Financial Collapse and Energy - Something Other than a NINJA Problem - ph0rque
http://www.theoildrum.com/node/5431
======
midnightmonster
The story Gail tells about currency rings true at first, but I don't buy that
the link between energy/time/labor and trading value was ever so strong. Even
starting with the bartering chair maker and farmer, if the farmer can get a
chair for a basket of eggs, he won't give two baskets of eggs for a similar
chair to the other chair maker in town just because chair maker B is slow and
takes 12 hours to make a chair.

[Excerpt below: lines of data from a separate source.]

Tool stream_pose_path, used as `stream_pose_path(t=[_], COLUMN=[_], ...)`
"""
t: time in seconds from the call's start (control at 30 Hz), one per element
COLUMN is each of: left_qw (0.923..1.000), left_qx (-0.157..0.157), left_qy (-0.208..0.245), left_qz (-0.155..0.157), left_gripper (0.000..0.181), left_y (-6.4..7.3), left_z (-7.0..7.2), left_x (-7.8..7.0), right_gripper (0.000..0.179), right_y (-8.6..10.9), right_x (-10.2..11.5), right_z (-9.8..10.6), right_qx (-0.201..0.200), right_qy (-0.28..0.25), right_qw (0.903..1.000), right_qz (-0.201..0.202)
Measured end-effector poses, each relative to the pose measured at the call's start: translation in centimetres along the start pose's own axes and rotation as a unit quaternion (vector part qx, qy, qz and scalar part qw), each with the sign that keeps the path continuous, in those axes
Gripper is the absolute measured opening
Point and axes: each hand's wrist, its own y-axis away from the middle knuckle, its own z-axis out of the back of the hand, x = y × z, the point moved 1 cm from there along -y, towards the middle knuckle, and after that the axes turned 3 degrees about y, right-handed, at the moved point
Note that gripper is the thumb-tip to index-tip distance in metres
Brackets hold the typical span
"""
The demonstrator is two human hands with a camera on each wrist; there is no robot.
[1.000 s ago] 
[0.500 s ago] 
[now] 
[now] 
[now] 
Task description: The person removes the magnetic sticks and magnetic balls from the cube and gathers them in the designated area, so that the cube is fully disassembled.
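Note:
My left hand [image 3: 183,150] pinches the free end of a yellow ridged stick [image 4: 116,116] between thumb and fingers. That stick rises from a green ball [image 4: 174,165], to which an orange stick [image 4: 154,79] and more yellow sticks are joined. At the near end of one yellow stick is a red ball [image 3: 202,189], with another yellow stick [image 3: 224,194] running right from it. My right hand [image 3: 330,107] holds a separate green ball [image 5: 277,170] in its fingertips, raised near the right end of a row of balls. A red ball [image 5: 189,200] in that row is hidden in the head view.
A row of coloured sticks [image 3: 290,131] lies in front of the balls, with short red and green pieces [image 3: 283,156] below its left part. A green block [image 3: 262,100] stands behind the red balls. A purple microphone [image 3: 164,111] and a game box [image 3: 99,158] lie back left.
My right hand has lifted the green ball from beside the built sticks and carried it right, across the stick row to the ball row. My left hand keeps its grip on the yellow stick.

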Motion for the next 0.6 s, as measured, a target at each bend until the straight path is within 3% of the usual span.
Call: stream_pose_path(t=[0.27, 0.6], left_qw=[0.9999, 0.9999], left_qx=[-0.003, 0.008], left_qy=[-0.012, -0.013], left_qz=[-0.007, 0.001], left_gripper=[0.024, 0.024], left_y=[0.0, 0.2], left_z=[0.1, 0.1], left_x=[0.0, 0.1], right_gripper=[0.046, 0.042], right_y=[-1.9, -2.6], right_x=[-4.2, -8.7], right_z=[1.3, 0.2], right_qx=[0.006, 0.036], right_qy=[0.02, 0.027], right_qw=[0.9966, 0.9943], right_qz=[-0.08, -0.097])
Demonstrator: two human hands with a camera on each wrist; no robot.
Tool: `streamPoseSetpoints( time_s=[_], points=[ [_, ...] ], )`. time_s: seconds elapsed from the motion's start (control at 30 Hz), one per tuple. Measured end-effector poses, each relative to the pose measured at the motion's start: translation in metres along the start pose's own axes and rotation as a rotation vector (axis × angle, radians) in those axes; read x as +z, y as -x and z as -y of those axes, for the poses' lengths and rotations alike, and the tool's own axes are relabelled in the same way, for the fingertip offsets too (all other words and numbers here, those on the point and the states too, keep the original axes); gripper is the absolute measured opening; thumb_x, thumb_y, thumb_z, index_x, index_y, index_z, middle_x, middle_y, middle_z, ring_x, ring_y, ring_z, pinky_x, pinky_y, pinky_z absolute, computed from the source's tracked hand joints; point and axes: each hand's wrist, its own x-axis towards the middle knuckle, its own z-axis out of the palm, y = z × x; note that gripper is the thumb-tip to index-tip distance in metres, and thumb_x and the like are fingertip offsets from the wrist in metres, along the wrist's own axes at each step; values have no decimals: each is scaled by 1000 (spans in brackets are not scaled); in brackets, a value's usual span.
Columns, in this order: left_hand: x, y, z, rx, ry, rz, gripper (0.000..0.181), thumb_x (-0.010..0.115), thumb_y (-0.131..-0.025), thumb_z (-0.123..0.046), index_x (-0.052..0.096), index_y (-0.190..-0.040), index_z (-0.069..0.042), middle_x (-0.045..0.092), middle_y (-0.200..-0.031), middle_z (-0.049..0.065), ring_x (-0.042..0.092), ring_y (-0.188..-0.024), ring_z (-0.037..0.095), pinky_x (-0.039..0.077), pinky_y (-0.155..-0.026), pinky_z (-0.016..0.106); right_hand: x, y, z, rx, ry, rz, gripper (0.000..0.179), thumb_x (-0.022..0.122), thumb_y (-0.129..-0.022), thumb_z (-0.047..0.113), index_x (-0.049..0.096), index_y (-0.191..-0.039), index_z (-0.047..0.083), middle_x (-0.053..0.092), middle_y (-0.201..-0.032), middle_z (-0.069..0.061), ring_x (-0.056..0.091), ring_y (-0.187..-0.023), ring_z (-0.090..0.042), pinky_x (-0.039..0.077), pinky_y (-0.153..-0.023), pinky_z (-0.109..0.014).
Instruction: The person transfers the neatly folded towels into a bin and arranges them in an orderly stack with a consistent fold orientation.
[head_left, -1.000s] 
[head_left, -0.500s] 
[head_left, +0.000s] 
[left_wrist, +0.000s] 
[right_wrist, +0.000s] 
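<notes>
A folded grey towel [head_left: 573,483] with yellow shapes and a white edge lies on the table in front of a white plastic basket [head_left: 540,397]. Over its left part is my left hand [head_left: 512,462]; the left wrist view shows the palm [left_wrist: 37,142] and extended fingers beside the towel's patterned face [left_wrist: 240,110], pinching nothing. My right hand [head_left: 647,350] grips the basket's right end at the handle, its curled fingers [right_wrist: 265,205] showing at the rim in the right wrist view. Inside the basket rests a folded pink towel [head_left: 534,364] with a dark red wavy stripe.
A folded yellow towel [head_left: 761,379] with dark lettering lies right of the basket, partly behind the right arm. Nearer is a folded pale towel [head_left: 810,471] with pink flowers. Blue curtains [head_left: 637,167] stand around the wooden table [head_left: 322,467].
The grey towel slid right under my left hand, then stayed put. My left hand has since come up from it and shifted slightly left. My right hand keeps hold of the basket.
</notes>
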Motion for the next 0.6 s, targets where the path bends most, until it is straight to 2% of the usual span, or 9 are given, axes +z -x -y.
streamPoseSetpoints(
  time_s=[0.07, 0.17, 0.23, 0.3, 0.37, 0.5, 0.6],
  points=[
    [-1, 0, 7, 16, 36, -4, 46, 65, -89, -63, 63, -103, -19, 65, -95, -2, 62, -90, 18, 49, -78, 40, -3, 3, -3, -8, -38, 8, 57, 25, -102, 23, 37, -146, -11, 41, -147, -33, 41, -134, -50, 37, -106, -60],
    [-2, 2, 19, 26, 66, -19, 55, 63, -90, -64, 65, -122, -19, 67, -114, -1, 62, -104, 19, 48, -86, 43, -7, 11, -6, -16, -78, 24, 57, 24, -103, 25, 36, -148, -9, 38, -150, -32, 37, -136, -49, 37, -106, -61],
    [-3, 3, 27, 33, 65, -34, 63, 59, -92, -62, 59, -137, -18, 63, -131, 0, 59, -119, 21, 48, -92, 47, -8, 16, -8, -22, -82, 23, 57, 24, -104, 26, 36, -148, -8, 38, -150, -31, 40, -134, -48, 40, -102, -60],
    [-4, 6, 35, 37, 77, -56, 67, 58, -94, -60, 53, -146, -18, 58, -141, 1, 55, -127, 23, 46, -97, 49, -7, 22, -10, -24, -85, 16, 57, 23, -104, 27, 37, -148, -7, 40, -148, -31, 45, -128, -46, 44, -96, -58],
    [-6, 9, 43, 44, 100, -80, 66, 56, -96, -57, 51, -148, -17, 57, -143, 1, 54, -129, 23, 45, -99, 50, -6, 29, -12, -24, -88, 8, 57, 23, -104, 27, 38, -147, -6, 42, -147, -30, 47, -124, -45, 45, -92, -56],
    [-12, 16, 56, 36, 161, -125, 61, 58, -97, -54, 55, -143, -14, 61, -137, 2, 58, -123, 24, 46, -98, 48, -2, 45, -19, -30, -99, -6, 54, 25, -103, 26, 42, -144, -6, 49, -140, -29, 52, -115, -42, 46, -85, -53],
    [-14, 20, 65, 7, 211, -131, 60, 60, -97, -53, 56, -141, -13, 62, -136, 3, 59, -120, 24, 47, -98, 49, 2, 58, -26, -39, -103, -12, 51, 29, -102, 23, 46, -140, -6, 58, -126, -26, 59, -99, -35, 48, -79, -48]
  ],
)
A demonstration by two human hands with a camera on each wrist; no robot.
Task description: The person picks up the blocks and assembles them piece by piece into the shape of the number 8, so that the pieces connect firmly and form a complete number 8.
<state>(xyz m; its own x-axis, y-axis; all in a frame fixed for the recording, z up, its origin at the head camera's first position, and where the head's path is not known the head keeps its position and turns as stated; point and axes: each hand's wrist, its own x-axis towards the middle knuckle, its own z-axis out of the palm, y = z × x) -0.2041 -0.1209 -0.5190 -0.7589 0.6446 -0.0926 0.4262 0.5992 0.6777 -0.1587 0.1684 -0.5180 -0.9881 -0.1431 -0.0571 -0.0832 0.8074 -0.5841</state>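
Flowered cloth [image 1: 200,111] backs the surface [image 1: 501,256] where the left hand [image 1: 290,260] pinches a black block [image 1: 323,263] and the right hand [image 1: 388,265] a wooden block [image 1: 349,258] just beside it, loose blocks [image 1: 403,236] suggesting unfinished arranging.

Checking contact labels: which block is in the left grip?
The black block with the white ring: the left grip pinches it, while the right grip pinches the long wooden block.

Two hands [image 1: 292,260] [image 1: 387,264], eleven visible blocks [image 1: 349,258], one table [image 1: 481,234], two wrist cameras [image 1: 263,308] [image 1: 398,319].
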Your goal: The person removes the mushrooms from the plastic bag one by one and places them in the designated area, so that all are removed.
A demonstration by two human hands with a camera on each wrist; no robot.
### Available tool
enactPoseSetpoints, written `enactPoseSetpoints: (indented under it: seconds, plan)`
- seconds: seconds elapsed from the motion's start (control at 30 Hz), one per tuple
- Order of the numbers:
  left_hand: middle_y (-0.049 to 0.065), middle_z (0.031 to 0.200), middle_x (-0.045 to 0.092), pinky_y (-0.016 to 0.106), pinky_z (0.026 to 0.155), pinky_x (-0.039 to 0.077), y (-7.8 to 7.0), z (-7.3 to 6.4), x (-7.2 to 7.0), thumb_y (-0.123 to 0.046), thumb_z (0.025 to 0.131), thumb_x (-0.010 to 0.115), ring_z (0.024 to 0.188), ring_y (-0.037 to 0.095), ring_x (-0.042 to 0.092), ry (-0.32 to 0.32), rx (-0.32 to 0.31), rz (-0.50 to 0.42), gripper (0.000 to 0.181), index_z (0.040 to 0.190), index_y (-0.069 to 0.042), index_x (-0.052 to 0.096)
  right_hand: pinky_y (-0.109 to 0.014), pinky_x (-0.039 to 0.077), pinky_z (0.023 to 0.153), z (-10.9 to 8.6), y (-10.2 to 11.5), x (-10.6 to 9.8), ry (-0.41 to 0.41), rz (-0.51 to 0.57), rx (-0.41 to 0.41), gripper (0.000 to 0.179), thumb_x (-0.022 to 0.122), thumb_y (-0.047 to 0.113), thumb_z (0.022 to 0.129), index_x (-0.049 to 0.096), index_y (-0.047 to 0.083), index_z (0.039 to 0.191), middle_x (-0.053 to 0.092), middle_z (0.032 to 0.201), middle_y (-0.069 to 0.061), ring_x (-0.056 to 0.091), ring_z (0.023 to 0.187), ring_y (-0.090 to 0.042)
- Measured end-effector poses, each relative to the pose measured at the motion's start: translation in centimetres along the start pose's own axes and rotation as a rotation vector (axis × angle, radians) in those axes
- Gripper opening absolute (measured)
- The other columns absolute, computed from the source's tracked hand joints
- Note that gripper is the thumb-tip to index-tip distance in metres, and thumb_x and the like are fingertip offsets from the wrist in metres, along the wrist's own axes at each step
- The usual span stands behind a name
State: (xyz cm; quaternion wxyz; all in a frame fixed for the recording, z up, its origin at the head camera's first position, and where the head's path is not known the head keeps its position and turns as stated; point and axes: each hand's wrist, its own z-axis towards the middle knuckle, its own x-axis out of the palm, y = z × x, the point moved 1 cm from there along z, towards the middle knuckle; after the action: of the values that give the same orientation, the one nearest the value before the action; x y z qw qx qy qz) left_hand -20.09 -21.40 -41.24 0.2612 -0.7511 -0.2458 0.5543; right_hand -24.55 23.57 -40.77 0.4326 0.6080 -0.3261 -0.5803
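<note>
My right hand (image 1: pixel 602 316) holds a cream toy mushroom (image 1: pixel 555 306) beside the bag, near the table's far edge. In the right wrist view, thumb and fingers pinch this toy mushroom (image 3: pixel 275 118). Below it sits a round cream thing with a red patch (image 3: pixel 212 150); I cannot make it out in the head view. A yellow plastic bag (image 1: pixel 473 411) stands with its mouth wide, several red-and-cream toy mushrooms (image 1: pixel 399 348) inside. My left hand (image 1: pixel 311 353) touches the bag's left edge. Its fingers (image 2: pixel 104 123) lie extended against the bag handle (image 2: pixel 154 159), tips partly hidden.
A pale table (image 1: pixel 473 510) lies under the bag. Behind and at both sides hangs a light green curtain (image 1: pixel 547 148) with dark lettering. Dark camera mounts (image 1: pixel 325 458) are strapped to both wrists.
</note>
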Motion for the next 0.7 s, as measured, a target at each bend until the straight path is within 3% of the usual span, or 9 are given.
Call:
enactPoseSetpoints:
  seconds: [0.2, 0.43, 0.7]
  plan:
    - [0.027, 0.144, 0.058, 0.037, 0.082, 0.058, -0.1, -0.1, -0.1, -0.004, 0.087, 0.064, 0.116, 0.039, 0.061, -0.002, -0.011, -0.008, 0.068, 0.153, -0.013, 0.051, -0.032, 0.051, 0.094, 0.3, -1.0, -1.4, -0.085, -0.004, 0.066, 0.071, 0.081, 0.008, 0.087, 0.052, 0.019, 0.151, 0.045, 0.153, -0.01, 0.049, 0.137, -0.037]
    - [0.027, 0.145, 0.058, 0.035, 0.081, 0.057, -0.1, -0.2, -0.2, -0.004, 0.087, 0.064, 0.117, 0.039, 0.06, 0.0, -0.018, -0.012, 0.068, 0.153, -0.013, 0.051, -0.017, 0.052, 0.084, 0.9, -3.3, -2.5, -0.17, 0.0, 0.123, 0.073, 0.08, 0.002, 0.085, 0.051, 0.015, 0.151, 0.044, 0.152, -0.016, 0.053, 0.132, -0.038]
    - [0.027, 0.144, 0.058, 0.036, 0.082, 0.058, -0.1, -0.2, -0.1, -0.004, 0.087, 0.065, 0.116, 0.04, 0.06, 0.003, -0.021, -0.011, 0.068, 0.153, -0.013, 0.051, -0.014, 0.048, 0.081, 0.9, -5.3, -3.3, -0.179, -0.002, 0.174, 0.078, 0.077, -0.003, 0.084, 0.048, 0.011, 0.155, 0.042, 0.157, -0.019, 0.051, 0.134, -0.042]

Even if there were no fast chair maker around,
he may still decide he's better off sitting on the floor or on a stump than
paying two baskets of eggs.

The real relevance of time/effort value is this: farmer doesn't pay 1 basket
of eggs (6 hours work) for a chair b/c the carpenter spent 6 hours on the
chair, he pays 6 hours of work b/c he couldn't have built a nice chair in 6 of
his _own_ hours (and there's nothing else he wants/needs more at the moment
that he could get with 1 basket).

Commerce has never required anyone to believe (though some may have believed)
that a chair was _worth_ a basket of eggs in carbon footprint or in the eyes
of God, only that the chair is worth the eggs _to me, the farmer_.

------
triplefox
Also see: <http://www.ascentofhumanity.com/chapter4-10.php>

------
Retric
Compleatly ignores inflation and defaults.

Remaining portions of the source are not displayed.